Practically speaking, in many families fixed property would, for example, be left to the
eldest son, but subject to a usufruct registered in the name of his mother (the deceaseds
surviving spouse).
This would ensure that his mother could continue to live in and enjoy the
house/property involved (including any benefits or fruits it would yield such as produce
in the case of agricultural land), usually for the duration of her life or in other instances,
for a fixed period of time.
The practicalities
A usufruct, like fideicommissum as an example, constitutes a limited real right to
property. Real rights are defined or rather explained as: a real right that ensures the
owner the opportunity to exert direct influence on an article: he does not require the
actions of anyone else in order to possess, use, or dispose of an article. A real right
belongs to the category of absolute rights. This means that, as opposed to the subject of
a real right, there is an indeterminate number of persons who are obligated not to
obstruct the exercise of the subjects right.
Because a usufruct limits the property owners (the bare dominium holder) ability to
exercise his/her/its real rights (to the property), it has to be registered against the title
deed of the fixed property (house etc) involved. As such, these need to be registered
against the title deed of the fixed property in question in the deeds office. Accordingly,
there are costs involved in registering these rights and once these lapse (with the death

of the usufructory - the mother in our above example) and there are also costs in
removing those conditions from those title deeds. In the event of the usufruct not being
registered, specifically in the instance where the usufruct does not automatically lapse
due to the passing of the usufructory, this may unintentionally limit the next owners
real rights or become the cause of other challenges, which would normally not have
been the intention of the next owner.
Moreover, where the situation is created by a will there may be taxable implications
including, amongst others, the implications of estate duty. This may affect the
deceaseds estate (father in our example), the usufructory or the bare dominium holder
(son in the above example) depending on the circumstances.

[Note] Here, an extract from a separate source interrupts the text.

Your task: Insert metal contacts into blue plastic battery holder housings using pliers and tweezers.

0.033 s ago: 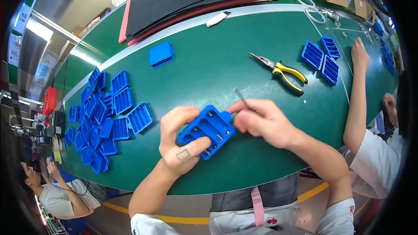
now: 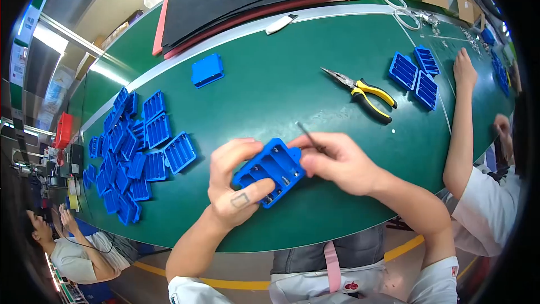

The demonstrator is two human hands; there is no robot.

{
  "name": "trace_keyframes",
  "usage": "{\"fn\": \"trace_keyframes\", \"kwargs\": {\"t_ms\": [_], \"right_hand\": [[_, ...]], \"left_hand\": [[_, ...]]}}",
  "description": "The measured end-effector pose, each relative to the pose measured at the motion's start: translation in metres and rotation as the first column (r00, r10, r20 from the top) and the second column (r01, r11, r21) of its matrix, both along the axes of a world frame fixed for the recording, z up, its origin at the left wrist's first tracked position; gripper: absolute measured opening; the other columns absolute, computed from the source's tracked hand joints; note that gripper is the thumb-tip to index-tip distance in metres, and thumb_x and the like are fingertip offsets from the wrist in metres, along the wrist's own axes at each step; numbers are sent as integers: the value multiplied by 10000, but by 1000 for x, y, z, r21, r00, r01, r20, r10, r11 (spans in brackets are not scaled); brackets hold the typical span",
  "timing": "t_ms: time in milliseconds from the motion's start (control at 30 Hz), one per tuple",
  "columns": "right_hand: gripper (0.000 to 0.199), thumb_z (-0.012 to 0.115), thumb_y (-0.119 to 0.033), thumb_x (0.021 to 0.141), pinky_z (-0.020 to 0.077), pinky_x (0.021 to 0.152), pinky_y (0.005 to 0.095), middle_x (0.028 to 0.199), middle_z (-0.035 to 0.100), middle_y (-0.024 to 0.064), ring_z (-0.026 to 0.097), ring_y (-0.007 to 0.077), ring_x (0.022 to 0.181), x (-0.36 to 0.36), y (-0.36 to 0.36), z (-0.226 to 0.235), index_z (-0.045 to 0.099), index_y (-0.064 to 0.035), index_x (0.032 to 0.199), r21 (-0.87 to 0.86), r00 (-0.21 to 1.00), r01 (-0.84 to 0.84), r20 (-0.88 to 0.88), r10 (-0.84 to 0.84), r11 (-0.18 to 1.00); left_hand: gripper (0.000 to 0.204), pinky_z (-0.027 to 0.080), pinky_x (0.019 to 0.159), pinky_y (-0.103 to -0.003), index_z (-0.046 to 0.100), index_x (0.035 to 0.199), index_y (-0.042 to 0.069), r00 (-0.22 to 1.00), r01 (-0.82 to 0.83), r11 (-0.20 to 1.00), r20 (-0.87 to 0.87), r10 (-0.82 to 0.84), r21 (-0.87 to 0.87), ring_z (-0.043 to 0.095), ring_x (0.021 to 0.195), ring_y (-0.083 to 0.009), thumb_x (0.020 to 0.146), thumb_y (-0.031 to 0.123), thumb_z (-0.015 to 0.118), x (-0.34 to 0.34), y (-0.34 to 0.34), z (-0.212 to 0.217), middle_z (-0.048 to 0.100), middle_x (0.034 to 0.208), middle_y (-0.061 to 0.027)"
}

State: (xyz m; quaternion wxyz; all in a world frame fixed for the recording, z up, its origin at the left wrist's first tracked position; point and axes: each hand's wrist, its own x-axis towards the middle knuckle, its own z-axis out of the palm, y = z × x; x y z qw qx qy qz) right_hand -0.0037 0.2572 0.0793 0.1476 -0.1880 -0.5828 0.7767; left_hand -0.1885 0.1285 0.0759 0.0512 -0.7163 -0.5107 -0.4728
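A blue battery holder (image 2: 279, 164) with long compartments and small metal contacts is tilted in my left hand (image 2: 233, 177), the thumb pressing into one compartment. My right hand (image 2: 343, 163) is closed around a thin dark rod (image 2: 306, 134) whose tip points up and away; its other end is hidden, so its exact kind cannot be told. The right fingertips meet the holder's right edge. Beyond my right hand lie long-nose pliers (image 2: 363, 97) with yellow and black handles. To the left is a heap of similar blue battery holders (image 2: 121, 152).
One blue holder (image 2: 207, 70) lies face down beyond my left hand; a few more (image 2: 413, 73) lie at the right. Black sheets (image 2: 247, 0) and a white-handled cutter (image 2: 280, 24) are at the back. A co-worker's arm (image 2: 462, 118) rests on the right side of the green table (image 2: 270, 95).
The held battery holder has shifted slightly right and toward me. The rod's tip has moved a little left and nearer, with the right fingers drawn closer over the holder's edge.
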Motion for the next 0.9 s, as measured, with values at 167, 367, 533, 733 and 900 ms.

In addition, some other practical challenges may arise due to the misconception of the
legal enforceability of claims involving the payment of or rather the collection of levies
in sectional title schemes, where (as an example) the usufructory has not paid.

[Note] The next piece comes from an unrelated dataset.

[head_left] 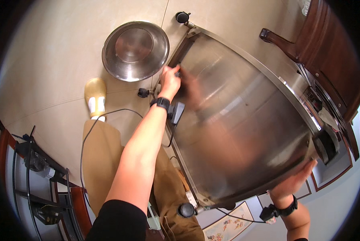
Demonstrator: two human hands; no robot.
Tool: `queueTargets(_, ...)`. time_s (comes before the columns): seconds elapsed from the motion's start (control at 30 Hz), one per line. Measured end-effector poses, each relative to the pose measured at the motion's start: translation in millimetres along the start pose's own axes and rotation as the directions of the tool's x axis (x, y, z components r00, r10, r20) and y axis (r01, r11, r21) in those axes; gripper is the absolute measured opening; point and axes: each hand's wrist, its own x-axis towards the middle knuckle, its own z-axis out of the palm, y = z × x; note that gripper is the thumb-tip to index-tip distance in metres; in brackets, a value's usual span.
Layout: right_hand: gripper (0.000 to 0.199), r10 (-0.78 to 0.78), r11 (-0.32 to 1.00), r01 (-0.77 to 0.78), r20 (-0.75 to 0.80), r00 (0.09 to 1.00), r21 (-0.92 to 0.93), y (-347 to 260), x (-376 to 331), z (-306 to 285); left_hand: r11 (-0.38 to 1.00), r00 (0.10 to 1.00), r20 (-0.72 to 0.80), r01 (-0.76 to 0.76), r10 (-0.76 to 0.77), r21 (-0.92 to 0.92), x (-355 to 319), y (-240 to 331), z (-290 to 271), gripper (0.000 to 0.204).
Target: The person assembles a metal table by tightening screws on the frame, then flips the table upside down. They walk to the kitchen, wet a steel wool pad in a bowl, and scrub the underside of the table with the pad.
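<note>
A large stainless steel unit on casters, perhaps a cart, is tipped so its broad shiny underside [244, 100] faces me. My left hand [170, 83] is closed at the panel's left edge, around a small dark thing I cannot make out. Its reflection shows in the steel. At the lower right edge my right hand [293, 180], slightly blurred, lies against the metal with its fingers stretched out. Black casters show at the corners: a top one [182, 17], a left one [144, 92], a bottom one [186, 210] and a right one [326, 144].
A round steel basin [109, 56] sits on the tiled floor [59, 60] at the upper left. Dark wooden furniture [324, 44] stands close on the right. A black metal rack [41, 197] is at the lower left. A thin black cable [82, 160] loops over my leg.
</note>
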Motion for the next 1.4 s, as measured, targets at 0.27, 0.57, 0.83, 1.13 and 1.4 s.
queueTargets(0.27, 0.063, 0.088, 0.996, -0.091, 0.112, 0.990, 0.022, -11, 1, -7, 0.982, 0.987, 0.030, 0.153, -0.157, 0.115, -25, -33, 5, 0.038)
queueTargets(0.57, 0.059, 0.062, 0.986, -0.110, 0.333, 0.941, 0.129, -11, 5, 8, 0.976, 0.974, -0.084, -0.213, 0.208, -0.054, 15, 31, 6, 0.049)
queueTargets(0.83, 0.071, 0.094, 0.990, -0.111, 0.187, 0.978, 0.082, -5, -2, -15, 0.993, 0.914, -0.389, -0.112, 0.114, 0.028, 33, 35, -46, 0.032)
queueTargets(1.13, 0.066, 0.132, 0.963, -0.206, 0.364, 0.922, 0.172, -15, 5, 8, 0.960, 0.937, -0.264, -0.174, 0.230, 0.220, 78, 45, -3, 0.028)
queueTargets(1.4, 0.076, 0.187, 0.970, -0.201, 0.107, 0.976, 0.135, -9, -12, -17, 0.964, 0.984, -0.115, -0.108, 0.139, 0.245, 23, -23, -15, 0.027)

Moreover, more than one usufruct cannot be registered against a title deed concurrently.
For the above reasons, amongst others, usufructs should not be applied lightly and
without proper consideration in relation to the relevant circumstances at hand.
So what are the alternatives
According to Dr Eben Nel, a potential alternative would be to register a discretionary
inter vivos trust4. This on the basis that trusts could accommodate a number of
beneficiaries and allocate rights to them at the discretion of the trustees and founder. It
could furthermore be structured to optimize tax efficiency so that those implications
would not be relevant, particularly from an income tax and naturally estate duty
perspective. If vesting (to confer or bestow property on someone) is avoided so are
the income tax implications and the trust by its very nature ensures perpetual existence,
is also not a person in the context of estate duty and cannot attract such a liability.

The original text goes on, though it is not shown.